WHAT YOU SHOULD DO:
The lines to copy from the data below are those that hold the string "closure".

Data extracted from a collection:
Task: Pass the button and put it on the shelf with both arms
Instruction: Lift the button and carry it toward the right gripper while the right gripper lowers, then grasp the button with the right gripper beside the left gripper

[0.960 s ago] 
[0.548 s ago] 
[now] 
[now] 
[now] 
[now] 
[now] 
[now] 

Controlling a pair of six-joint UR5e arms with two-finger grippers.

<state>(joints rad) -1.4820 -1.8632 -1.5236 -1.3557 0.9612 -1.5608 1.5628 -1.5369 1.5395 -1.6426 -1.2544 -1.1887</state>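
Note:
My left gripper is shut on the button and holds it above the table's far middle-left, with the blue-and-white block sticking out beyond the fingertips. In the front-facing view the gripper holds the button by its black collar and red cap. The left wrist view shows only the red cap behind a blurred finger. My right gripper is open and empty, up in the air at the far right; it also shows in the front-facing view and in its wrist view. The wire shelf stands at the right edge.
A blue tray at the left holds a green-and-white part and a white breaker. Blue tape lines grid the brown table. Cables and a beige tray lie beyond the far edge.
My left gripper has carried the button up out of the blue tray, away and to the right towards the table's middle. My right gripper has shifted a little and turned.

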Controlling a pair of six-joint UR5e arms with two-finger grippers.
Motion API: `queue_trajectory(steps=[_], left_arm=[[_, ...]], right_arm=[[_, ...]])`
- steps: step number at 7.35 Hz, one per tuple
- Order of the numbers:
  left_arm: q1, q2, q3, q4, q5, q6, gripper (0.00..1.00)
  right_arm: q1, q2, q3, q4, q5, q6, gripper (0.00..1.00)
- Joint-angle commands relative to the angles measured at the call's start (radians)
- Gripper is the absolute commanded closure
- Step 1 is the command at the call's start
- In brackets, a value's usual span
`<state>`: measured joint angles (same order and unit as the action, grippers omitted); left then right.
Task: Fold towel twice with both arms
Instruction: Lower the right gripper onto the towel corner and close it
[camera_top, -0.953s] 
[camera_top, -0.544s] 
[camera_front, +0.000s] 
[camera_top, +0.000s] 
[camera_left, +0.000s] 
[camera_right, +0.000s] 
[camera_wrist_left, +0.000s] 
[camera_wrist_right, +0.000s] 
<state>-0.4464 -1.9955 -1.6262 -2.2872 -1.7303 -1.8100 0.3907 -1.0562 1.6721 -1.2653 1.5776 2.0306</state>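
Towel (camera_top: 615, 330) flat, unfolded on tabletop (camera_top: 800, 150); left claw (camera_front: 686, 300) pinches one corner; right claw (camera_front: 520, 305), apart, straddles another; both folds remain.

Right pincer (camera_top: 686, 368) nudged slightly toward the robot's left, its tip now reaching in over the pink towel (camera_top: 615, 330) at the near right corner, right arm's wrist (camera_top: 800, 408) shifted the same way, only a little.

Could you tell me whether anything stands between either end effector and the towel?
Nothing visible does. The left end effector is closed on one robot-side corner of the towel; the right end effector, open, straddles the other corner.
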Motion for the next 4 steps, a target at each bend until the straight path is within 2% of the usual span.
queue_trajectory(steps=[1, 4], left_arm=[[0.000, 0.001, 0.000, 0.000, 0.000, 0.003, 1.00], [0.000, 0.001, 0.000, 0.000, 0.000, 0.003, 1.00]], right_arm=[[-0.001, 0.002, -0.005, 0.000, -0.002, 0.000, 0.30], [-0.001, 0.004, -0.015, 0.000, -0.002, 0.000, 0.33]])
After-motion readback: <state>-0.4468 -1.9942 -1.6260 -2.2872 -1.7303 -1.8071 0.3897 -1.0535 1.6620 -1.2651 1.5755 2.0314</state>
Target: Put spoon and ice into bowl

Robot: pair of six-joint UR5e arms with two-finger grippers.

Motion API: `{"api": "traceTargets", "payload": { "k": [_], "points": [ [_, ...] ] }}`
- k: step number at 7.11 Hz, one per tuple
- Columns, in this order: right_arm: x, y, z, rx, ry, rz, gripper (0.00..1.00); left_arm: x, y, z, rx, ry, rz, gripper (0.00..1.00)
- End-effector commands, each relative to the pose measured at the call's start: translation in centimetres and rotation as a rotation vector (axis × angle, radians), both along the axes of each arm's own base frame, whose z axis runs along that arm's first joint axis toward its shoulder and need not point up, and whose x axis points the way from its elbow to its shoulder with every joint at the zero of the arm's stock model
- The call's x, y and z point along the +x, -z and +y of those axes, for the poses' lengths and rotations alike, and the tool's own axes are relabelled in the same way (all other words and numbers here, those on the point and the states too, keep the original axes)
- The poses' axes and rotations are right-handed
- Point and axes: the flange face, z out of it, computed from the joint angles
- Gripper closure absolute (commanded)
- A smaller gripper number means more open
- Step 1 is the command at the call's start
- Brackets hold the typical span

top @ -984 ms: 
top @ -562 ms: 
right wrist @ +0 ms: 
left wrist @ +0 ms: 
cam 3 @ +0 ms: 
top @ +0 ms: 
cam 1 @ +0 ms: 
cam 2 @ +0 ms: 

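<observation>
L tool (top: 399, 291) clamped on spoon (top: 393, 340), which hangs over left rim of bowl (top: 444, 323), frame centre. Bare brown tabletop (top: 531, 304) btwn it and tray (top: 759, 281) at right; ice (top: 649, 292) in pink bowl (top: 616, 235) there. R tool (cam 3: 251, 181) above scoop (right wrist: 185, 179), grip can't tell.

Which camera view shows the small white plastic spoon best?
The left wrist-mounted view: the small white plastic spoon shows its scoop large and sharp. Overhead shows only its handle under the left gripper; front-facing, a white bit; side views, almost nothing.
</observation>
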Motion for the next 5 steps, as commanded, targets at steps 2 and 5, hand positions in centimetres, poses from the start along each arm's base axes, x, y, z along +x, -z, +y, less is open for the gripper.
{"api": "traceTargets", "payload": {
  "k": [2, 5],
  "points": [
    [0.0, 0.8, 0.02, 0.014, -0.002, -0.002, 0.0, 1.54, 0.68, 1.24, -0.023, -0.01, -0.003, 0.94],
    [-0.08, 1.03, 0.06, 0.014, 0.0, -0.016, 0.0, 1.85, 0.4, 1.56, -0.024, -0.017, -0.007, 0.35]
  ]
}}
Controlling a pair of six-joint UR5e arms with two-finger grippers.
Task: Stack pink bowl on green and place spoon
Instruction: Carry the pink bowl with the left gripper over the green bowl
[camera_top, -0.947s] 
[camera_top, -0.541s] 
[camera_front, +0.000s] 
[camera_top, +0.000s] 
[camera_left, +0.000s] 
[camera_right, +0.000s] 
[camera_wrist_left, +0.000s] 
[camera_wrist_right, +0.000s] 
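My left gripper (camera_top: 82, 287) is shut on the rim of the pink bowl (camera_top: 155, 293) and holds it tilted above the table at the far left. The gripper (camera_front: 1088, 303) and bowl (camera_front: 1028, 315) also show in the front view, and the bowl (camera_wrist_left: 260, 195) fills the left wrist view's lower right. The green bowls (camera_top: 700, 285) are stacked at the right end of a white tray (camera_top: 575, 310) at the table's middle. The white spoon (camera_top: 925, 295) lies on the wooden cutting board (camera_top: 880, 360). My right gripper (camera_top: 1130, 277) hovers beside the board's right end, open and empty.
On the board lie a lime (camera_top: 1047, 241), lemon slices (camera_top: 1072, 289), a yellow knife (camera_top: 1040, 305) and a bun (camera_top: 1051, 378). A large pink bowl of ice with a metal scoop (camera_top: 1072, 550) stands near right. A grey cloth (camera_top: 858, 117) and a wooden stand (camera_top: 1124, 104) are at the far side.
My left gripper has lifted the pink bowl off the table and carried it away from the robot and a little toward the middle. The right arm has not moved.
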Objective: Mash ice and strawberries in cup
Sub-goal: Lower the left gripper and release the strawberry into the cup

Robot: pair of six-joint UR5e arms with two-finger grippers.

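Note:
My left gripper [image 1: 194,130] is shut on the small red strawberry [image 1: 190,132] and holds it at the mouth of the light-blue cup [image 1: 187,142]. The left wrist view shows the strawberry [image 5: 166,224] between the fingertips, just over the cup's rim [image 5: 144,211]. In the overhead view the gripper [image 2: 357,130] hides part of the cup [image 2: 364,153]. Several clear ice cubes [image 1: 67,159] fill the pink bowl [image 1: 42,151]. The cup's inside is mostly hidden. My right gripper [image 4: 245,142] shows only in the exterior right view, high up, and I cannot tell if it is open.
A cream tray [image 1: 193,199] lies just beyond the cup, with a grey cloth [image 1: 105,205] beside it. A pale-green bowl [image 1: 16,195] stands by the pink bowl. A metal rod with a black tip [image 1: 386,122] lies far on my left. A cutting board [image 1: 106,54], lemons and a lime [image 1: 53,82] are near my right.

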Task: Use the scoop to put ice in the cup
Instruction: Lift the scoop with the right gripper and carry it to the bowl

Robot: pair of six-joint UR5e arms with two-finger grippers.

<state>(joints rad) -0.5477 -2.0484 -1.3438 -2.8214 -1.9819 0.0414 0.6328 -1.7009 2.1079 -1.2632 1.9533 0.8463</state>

EXERCISE RESULT:
- Gripper is the absolute commanded closure
- Gripper closure absolute (commanded)

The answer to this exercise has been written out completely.